Extract API

The Extract endpoint is designed to provide users with important information from each link. This endpoint includes the article text, keywords, related links, and even video embeds.

Example call (1 URL):

http://api.embed.ly/1/extract?key=:key&url=:url&maxwidth=:maxwidth&maxheight=:maxheight&format=:format&callback=:callback

Example call (multiple URLs):

http://api.embed.ly/1/extract?key=:key&urls=:url1,:url2,:url3&maxwidth=:maxwidth&maxheight=:maxheight&format=:format&callback=:callback

Examples

Embedly Explore can be used to get a better handle on what this API returns. Try these:

Arguments

See the Query Arguments documentation.

Response

Example response

{
"provider_url": "http://blog.embed.ly",
"lead": null,
"language": "English",
"original_url": "http://blog.embed.ly/javascript-hackathon-downcityjs-betaspring",
"url": "http://blog.embed.ly/javascript-hackathon-downcityjs-betaspring",
"entities": [
{"count": 4, "name": "Aaron"},
{"count": 1, "name": "Vinh"},
{"count": 1, "name": "Reddit"},
{"count": 1, "name": "Kyle Nichols"},
{"count": 1, "name": "Kawan"}],
"safe": true,
"provider_display": "blog.embed.ly",
"related": [],
"keywords": [
{"score": 31, "name": "api"},
{"score": 28, "name": "embed"},
{"score": 21, "name": "aaron"},
{"score": 14, "name": "best"},
{"score": 10, "name": "thumbwar"},
{"score": 10,"name": "friends"}],
"title": "DowncityJS Hackathon Recap - Embedly",
"description": "We provided our API for the event and some prizes for
best use of our API as a solo participant.......",
"content": "<div>\n<strong>We provided our API for the event and some prizes
for best use of our API as a solo participant and as a group, we were pleased
with the outcome! </strong> <p><strong>Best use of our API: </strong>
<strong>Cheer Me \u00dcp, a service which allows you to send a friendly
and uplifting message to someone having a tough time.
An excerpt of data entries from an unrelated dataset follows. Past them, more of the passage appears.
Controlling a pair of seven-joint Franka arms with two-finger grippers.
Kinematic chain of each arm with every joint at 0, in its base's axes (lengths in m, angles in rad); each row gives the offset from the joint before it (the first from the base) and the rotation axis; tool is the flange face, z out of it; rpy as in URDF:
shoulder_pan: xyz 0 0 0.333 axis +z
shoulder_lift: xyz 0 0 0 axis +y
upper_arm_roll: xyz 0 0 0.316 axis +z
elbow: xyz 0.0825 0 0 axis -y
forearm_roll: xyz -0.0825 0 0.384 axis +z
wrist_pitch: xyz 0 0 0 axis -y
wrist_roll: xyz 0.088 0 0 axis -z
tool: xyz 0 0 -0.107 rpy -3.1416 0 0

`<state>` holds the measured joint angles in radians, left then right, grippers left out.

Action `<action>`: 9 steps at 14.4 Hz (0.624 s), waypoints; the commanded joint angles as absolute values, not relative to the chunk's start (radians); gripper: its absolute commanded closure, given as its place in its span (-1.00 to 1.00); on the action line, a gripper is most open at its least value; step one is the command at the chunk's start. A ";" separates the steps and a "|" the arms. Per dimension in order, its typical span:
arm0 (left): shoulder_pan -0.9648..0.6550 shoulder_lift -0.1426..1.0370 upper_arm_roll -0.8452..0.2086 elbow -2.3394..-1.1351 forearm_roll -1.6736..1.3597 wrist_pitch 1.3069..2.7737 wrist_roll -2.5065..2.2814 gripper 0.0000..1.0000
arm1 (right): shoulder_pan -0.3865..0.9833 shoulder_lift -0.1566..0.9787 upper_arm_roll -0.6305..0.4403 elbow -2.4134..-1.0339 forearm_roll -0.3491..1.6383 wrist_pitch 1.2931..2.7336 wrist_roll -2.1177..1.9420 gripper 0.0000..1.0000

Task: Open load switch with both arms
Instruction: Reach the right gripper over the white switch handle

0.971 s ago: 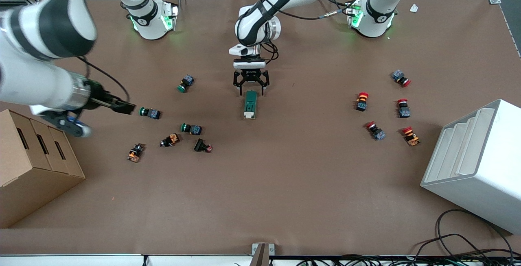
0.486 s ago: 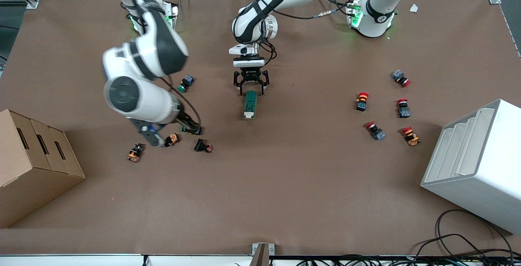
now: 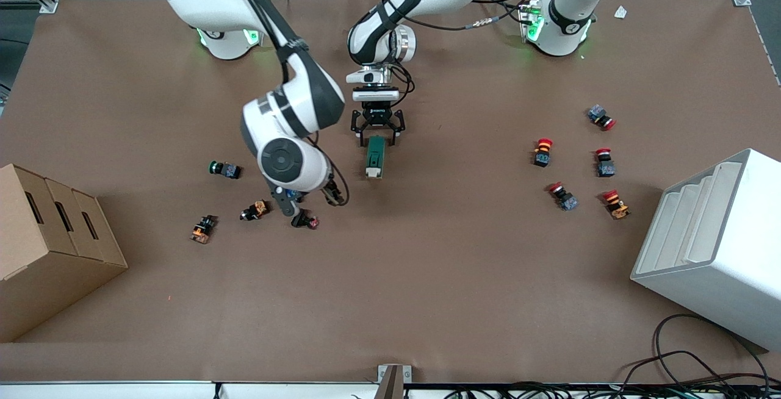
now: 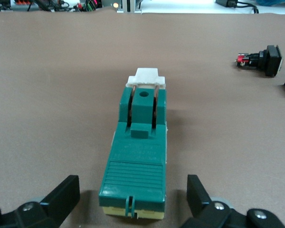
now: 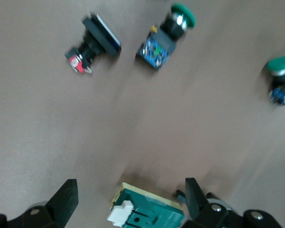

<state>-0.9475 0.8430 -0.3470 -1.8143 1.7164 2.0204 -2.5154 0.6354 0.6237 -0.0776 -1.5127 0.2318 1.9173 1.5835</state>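
Brown table (image 3: pixel 427 277) carries everything. Load switch (image 3: pixel 374 156) lies flat with its dark end between the spread fingers of the left gripper (image 3: pixel 377 136), untouched. Right gripper (image 5: pixel 128 199), fingers also apart, hovers over scattered push buttons (image 3: pixel 262 204) just beside the switch.

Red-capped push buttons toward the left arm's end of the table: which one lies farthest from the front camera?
The red-capped push button with a blue-grey body. It shows highest in the front view, above the other four red-capped ones.
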 commanded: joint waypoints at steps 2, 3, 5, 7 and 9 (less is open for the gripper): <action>-0.966 0.877 -0.328 -1.798 1.753 1.990 -2.536 -1.00 | 0.667 0.693 -0.032 -1.488 0.249 1.991 1.742 -1.00; -0.966 0.880 -0.328 -1.798 1.755 1.990 -2.539 -1.00 | 0.673 0.706 -0.022 -1.488 0.249 2.005 1.765 -1.00; -0.968 0.884 -0.328 -1.798 1.753 1.990 -2.551 -1.00 | 0.689 0.721 -0.017 -1.488 0.247 2.014 1.799 -1.00; -0.974 0.896 -0.330 -1.798 1.753 1.990 -2.554 -1.00 | 0.692 0.733 -0.017 -1.488 0.248 2.014 1.804 -1.00; -0.983 0.903 -0.328 -1.796 1.755 1.990 -2.556 -1.00 | 0.706 0.747 -0.015 -1.488 0.250 2.013 1.812 -1.00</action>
<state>-0.9643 0.8565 -0.3422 -1.8125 1.7421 1.9835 -2.5285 0.6943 0.7287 -0.0171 -1.5032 0.2334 2.0153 1.7872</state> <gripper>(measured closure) 0.000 0.000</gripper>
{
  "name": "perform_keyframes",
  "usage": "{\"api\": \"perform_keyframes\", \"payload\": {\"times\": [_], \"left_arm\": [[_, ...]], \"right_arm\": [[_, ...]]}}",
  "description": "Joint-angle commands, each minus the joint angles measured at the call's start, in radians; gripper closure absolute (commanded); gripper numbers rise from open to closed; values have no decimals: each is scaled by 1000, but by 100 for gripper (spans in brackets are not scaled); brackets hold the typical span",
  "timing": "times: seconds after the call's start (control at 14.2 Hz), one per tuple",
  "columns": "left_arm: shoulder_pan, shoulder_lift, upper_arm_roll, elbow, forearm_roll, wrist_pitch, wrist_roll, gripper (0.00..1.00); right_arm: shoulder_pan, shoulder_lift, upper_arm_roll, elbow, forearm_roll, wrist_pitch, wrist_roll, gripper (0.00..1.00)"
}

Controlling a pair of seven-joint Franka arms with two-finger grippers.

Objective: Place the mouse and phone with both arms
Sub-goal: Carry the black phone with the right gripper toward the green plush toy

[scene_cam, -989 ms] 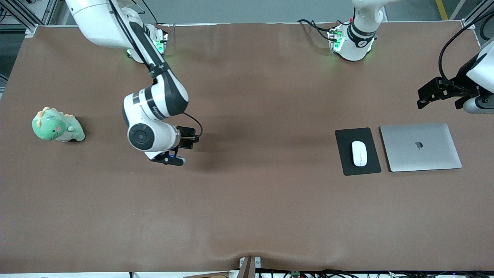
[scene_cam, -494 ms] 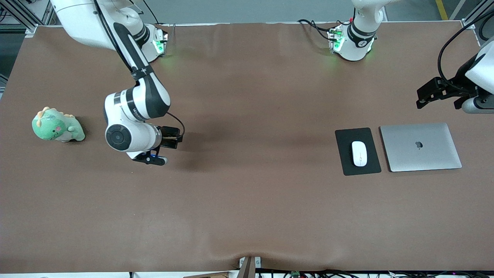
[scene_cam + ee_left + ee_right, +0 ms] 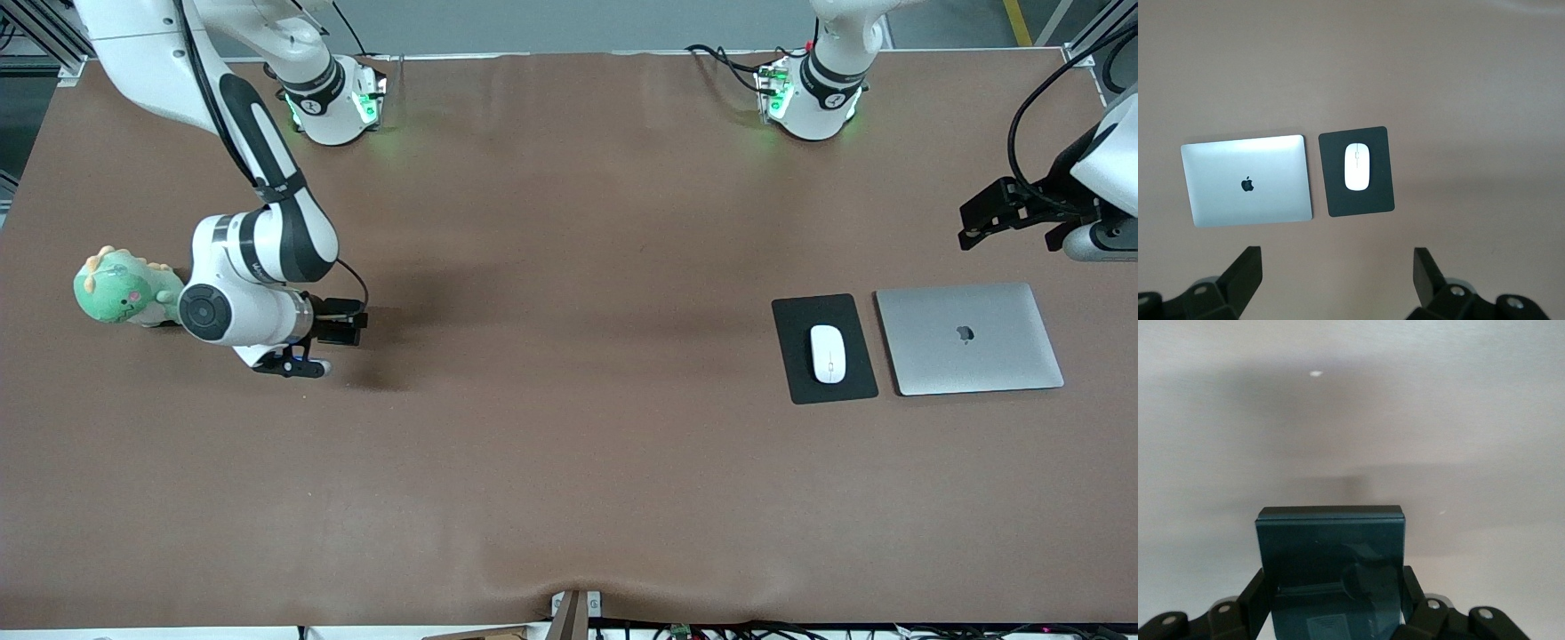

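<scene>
The right arm (image 3: 258, 169) comes down from its green-lit base at the upper left of the front view, folds at a banded elbow and ends with its wrist low over the table (image 3: 569, 498) in the left-middle of that frame, just beside a green plush dinosaur (image 3: 124, 289) that sits at the right arm's end of the table. The right gripper (image 3: 342, 322) sticks out sideways from the wrist, over bare brown tabletop. In the right wrist view its fingers (image 3: 1255, 603) press against both long edges of the phone (image 3: 1331, 570), a dark slab that fills the lower centre of that frame, so the claw is clamped on the phone and carries it above the table. The left arm (image 3: 1098, 191) enters at the upper right edge of the front view, and the left gripper (image 3: 987, 218) hangs in the air above the laptop's end of the table. The left wrist view shows its two black fingers (image 3: 1241, 280) spread wide apart at the bottom of the frame with nothing between them. The mouse (image 3: 828, 353) lies on a black mouse pad (image 3: 822, 391) in the right-middle of the front view, well apart from both claws. A closed silver laptop (image 3: 969, 338) lies just beside the pad, toward the left arm's end. The laptop lid bears the Apple logo (image 3: 1247, 184). The lettering on the right arm's forearm is too small to read.
</scene>
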Motion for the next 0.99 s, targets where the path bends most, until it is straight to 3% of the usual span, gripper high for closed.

They'll receive it with
cat gifs and all, embedded from sites like Tumblr and Reddit using the
Embedly API. </strong></p>\n<strong>Best Solo: Thom Nichols for
<a href=\"https://github.com/tomstrummer\">Xirq.us </a>, they used Embedly
to embed photos and media.....
We're looking forward to seeing the real thing and will
definitely be sending some pleasant messages to some
unsuspecting mopes.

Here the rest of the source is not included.